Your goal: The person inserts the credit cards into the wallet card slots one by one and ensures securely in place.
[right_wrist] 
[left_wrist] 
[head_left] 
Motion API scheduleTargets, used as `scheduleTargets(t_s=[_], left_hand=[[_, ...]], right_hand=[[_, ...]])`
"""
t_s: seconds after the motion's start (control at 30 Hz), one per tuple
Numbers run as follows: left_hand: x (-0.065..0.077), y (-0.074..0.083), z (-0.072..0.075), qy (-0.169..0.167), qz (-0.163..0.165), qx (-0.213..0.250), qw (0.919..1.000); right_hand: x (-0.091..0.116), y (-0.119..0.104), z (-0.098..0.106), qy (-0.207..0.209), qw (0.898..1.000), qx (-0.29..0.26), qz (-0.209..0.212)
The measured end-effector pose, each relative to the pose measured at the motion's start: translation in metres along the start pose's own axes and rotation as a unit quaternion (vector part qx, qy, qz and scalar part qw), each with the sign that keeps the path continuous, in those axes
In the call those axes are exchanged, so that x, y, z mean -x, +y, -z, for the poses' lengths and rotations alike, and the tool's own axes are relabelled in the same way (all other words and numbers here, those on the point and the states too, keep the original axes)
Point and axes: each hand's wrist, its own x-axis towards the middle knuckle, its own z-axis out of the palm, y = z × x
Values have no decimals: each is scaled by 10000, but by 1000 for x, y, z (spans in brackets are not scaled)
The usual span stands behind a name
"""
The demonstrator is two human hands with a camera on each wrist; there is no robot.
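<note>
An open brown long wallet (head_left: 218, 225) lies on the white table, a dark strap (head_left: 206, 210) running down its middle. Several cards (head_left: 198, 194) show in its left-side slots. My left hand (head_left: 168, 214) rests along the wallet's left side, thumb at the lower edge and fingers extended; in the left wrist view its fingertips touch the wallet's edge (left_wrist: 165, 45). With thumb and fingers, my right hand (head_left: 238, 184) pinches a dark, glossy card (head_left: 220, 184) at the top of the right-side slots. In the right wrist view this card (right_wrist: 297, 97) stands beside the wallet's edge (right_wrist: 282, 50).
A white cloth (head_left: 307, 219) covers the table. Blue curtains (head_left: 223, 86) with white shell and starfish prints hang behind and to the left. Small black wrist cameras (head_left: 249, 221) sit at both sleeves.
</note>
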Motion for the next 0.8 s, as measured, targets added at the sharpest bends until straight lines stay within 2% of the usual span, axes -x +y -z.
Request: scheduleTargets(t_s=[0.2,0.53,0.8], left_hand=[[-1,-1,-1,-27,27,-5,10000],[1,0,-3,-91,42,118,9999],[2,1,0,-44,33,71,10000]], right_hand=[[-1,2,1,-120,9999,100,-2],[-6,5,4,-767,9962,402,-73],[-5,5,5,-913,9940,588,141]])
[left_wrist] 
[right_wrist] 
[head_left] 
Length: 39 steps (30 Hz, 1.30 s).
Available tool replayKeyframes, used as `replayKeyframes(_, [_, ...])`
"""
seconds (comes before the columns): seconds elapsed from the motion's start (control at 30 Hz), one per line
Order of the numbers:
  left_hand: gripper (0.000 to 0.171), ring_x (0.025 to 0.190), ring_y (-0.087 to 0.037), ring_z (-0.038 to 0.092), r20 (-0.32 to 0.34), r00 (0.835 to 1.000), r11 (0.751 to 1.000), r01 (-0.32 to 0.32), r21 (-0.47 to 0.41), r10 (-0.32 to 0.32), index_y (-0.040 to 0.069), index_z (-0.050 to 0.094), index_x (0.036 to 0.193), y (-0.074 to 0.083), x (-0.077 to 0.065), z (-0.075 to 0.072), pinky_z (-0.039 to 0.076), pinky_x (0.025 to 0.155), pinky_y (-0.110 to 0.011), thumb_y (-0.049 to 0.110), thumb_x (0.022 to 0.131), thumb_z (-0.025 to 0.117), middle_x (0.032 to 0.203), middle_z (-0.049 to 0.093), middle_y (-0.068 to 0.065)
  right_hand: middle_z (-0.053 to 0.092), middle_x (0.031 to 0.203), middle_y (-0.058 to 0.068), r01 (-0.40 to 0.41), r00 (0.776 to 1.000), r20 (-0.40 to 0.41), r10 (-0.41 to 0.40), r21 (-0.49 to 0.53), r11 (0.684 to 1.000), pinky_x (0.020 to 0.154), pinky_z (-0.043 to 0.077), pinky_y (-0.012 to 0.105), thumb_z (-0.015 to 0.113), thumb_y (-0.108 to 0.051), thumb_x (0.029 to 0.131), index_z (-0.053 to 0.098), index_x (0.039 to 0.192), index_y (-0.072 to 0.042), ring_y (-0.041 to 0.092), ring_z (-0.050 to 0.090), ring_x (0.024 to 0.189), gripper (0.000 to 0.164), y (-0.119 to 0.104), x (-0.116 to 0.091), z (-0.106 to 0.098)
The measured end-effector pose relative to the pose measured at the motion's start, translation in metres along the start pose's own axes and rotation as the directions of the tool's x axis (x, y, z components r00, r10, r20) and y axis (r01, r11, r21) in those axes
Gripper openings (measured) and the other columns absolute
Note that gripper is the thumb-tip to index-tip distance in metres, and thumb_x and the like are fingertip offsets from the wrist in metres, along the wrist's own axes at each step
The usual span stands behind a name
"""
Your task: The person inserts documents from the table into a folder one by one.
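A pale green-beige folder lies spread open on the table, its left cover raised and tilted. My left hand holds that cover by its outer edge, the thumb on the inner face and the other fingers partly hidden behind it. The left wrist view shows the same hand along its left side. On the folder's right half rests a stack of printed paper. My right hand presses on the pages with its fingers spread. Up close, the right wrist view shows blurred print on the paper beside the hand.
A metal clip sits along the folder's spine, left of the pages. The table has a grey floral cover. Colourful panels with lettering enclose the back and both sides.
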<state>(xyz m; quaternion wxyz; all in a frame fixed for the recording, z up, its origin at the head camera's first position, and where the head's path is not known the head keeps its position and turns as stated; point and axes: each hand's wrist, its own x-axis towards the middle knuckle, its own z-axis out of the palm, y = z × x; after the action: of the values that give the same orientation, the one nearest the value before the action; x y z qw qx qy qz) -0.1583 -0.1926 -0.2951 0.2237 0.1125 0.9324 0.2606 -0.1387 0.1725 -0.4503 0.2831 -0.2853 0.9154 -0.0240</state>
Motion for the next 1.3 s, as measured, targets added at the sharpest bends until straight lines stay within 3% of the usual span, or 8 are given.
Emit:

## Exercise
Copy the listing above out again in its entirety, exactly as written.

## Response to the exercise
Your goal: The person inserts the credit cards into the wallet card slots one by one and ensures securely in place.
[right_wrist] 
[left_wrist] 
[head_left] 
Motion API scheduleTargets, used as `scheduleTargets(t_s=[_], left_hand=[[_, ...]], right_hand=[[_, ...]])`
"""
t_s: seconds after the motion's start (control at 30 Hz), one per tuple
Numbers run as follows: left_hand: x (-0.065..0.077), y (-0.074..0.083), z (-0.072..0.075), qy (-0.169..0.167), qz (-0.163..0.165), qx (-0.213..0.250), qw (0.919..1.000); right_hand: x (-0.091..0.116), y (-0.119..0.104), z (-0.098..0.106), qy (-0.207..0.209), qw (0.898..1.000), qx (-0.29..0.26), qz (-0.209..0.212)
The measured end-effector pose, each relative to the pose measured at the motion's start: translation in metres along the start pose's own axes and rotation as a unit quaternion (vector part qx, qy, qz and scalar part qw), each with the sign that keeps the path continuous, in those axes
In the call those axes are exchanged, so that x, y, z mean -x, +y, -z, for the poses' lengths and rotations alike, and the tool's own axes are relabelled in the same way (all other words and numbers here, those on the point and the states too, keep the original axes)
Point and axes: each hand's wrist, its own x-axis towards the middle knuckle, its own z-axis out of the palm, y = z × x
Values have no decimals: each is scaled by 10000, but by 1000 for x, y, z (spans in brackets are not scaled)
The usual span stands behind a name
"""
The demonstrator is two human hands with a camera on each wrist; there is no robot.
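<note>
An open brown long wallet (head_left: 218, 225) lies on the white table, a dark strap (head_left: 206, 210) running down its middle. Several cards (head_left: 198, 194) show in its left-side slots. My left hand (head_left: 168, 214) rests along the wallet's left side, thumb at the lower edge and fingers extended; in the left wrist view its fingertips touch the wallet's edge (left_wrist: 165, 45). With thumb and fingers, my right hand (head_left: 238, 184) pinches a dark, glossy card (head_left: 220, 184) at the top of the right-side slots. In the right wrist view this card (right_wrist: 297, 97) stands beside the wallet's edge (right_wrist: 282, 50).
A white cloth (head_left: 307, 219) covers the table. Blue curtains (head_left: 223, 86) with white shell and starfish prints hang behind and to the left. Small black wrist cameras (head_left: 249, 221) sit at both sleeves.
</note>
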Motion for the next 0.8 s, as measured, targets added at the sharpest bends until straight lines stay within 2% of the usual span, axes -x +y -z.
Request: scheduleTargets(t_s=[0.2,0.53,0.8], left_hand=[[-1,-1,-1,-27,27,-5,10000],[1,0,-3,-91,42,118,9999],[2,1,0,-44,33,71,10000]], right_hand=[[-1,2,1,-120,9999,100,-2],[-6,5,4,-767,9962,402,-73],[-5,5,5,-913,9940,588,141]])
[left_wrist] 
[right_wrist] 
[head_left] 
Length: 39 steps (30 Hz, 1.30 s).
Available tool replayKeyframes, used as `replayKeyframes(_, [_, ...])`
"""
seconds (comes before the columns): seconds elapsed from the motion's start (control at 30 Hz), one per line
Order of the numbers:
  left_hand: gripper (0.000 to 0.171), ring_x (0.025 to 0.190), ring_y (-0.087 to 0.037), ring_z (-0.038 to 0.092), r20 (-0.32 to 0.34), r00 (0.835 to 1.000), r11 (0.751 to 1.000), r01 (-0.32 to 0.32), r21 (-0.47 to 0.41), r10 (-0.32 to 0.32), index_y (-0.040 to 0.069), index_z (-0.050 to 0.094), index_x (0.036 to 0.193), y (-0.074 to 0.083), x (-0.077 to 0.065), z (-0.075 to 0.072), pinky_z (-0.039 to 0.076), pinky_x (0.025 to 0.155), pinky_y (-0.110 to 0.011), thumb_y (-0.049 to 0.110), thumb_x (0.022 to 0.131), thumb_z (-0.025 to 0.117), middle_x (0.032 to 0.203), middle_z (-0.049 to 0.093), middle_y (-0.068 to 0.065)
  right_hand: middle_z (-0.053 to 0.092), middle_x (0.031 to 0.203), middle_y (-0.058 to 0.068), r01 (-0.40 to 0.41), r00 (0.776 to 1.000), r20 (-0.40 to 0.41), r10 (-0.41 to 0.40), r21 (-0.49 to 0.53), r11 (0.684 to 1.000), pinky_x (0.020 to 0.154), pinky_z (-0.043 to 0.077), pinky_y (-0.012 to 0.105), thumb_z (-0.015 to 0.113), thumb_y (-0.108 to 0.051), thumb_x (0.029 to 0.131), index_z (-0.053 to 0.098), index_x (0.039 to 0.192), index_y (-0.072 to 0.042), ring_y (-0.041 to 0.092), ring_z (-0.050 to 0.090), ring_x (0.024 to 0.189), gripper (0.000 to 0.164), y (-0.119 to 0.104), x (-0.116 to 0.091), z (-0.106 to 0.098)
The measured end-effector pose relative to the pose measured at the motion's start, translation in metres along the start pose's own axes and rotation as the directions of the tool's x axis (x, y, z components r00, r10, r20) and y axis (r01, r11, r21) in those axes
Gripper openings (measured) and the other columns absolute
Note that gripper is the thumb-tip to index-tip distance in metres, and thumb_x and the like are fingertip offsets from the wrist in metres, along the wrist's own axes at each step
The usual span stands behind a name
"""
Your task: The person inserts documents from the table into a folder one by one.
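A pale green-beige folder lies spread open on the table, its left cover raised and tilted. My left hand holds that cover by its outer edge, the thumb on the inner face and the other fingers partly hidden behind it. The left wrist view shows the same hand along its left side. On the folder's right half rests a stack of printed paper. My right hand presses on the pages with its fingers spread. Up close, the right wrist view shows blurred print on the paper beside the hand.
A metal clip sits along the folder's spine, left of the pages. The table has a grey floral cover. Colourful panels with lettering enclose the back and both sides.
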<state>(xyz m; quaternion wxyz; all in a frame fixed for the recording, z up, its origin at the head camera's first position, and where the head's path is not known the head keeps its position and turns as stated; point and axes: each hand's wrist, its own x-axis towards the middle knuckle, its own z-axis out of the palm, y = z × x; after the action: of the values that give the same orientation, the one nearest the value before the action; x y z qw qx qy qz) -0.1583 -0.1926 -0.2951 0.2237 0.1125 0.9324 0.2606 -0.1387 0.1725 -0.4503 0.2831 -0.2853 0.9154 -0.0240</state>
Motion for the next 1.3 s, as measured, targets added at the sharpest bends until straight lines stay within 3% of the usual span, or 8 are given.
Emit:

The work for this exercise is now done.